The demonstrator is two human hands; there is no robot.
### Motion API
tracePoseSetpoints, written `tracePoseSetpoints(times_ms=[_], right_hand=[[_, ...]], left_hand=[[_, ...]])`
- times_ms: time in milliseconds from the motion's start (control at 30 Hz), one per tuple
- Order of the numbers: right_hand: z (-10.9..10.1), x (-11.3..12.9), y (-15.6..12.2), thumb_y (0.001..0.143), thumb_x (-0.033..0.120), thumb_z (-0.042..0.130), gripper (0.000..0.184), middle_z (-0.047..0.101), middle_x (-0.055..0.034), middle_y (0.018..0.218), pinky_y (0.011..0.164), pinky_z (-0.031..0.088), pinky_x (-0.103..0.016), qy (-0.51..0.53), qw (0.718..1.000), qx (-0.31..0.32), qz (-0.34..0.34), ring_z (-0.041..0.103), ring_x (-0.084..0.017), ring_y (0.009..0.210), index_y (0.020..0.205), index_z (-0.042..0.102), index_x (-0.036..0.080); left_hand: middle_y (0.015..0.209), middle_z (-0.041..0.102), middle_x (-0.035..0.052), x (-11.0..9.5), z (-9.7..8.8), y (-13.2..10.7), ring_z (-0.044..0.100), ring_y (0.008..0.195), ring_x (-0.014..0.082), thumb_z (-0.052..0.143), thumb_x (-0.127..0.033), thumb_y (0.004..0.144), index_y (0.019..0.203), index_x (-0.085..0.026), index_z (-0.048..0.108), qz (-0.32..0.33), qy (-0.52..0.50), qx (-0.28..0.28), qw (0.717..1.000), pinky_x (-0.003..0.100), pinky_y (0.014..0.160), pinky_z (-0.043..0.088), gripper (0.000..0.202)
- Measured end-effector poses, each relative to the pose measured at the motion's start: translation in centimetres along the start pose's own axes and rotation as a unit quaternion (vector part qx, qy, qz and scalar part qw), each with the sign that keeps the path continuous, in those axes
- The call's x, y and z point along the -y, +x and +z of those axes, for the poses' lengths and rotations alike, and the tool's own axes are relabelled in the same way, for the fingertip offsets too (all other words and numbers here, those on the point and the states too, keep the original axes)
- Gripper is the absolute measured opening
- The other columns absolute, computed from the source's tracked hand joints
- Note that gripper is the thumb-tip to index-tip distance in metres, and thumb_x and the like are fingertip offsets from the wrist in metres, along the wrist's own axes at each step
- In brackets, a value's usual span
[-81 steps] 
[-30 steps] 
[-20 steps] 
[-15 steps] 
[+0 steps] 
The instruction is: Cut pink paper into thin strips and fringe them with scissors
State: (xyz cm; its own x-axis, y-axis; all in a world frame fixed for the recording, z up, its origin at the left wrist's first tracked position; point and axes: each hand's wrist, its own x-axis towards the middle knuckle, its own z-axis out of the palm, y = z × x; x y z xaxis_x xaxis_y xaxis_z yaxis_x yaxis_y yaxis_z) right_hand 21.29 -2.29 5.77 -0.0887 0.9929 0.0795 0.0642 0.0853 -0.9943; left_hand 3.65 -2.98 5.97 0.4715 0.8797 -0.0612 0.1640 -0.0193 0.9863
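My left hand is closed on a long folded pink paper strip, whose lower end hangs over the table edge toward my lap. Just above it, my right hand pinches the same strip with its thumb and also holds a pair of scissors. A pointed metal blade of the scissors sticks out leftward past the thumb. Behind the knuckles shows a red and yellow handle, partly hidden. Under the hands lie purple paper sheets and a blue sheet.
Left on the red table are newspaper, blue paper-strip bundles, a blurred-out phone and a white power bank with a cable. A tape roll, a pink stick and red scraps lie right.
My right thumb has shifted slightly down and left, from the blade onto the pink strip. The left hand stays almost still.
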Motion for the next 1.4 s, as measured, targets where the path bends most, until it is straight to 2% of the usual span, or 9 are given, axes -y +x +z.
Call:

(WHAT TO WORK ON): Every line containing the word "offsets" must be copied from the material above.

(RESPONSE BELOW):
- The call's x, y and z point along the -y, +x and +z of those axes, for the poses' lengths and rotations alike, and the tool's own axes are relabelled in the same way, for the fingertip offsets too (all other words and numbers here, those on the point and the states too, keep the original axes)
- Note that gripper is the thumb-tip to index-tip distance in metres, and thumb_x and the like are fingertip offsets from the wrist in metres, along the wrist's own axes at each step

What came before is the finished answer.